_Exercise instructions:_
For each line below that holds the string "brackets", add one to a tally; report that tally alone.

_Data extract:_
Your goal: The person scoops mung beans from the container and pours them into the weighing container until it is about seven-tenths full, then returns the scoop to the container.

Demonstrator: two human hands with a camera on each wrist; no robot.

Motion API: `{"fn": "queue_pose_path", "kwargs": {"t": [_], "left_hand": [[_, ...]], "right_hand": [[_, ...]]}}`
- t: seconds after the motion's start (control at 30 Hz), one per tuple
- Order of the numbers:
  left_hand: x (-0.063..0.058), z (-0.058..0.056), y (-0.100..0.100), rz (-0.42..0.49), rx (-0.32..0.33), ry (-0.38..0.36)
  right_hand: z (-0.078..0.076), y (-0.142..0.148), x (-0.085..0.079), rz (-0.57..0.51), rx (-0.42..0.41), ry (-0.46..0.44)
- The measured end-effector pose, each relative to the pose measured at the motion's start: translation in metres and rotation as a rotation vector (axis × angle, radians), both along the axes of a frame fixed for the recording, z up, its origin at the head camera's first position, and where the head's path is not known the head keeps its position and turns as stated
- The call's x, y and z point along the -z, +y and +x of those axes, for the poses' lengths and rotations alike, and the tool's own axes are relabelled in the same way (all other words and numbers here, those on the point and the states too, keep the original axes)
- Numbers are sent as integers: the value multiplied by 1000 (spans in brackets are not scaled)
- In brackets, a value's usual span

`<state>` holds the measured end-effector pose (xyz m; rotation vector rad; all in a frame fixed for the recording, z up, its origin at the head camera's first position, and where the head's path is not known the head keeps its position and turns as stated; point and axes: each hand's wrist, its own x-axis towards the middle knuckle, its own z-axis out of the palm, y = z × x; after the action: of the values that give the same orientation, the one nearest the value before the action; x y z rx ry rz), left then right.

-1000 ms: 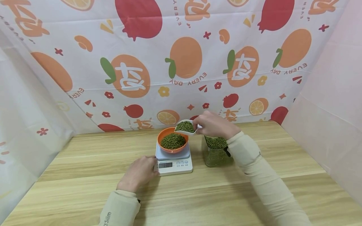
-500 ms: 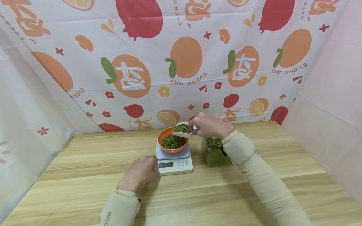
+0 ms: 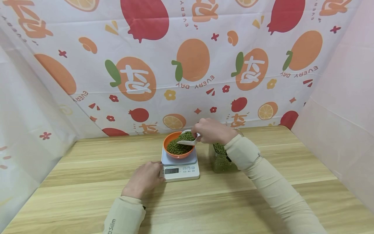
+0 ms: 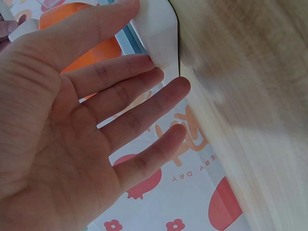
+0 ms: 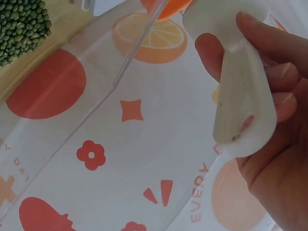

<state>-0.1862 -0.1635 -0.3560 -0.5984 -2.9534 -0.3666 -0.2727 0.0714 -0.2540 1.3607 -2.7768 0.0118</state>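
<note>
My right hand [image 3: 214,130] grips a white scoop [image 3: 187,142] by its handle, tilted over an orange bowl [image 3: 180,156]. Green mung beans [image 3: 177,148] are heaped in the bowl, and more lie in the scoop. From the right wrist, fingers and thumb wrap the white handle [image 5: 243,96]. Under the bowl stands a white kitchen scale [image 3: 184,175] with a small display; its digits are too blurred to read. My left hand [image 3: 146,177] rests at the scale's left front corner. In the left wrist view its fingers [image 4: 137,113] are nearly straight, fingertips against the scale's side [image 4: 156,33].
A clear container [image 3: 223,164] of mung beans stands right of the scale, partly hidden by the right forearm. The wooden table [image 3: 198,208] ends at a fruit-printed curtain [image 3: 193,58] behind. Pale curtains [image 3: 344,107] hang at both sides.
My right hand has moved left and slightly down, and the scoop has tipped lower into the bowl, its beans now meeting the heap. The left hand stays at the scale.
</note>
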Motion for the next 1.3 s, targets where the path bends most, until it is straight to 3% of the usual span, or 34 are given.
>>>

_Solution to the exercise:_
2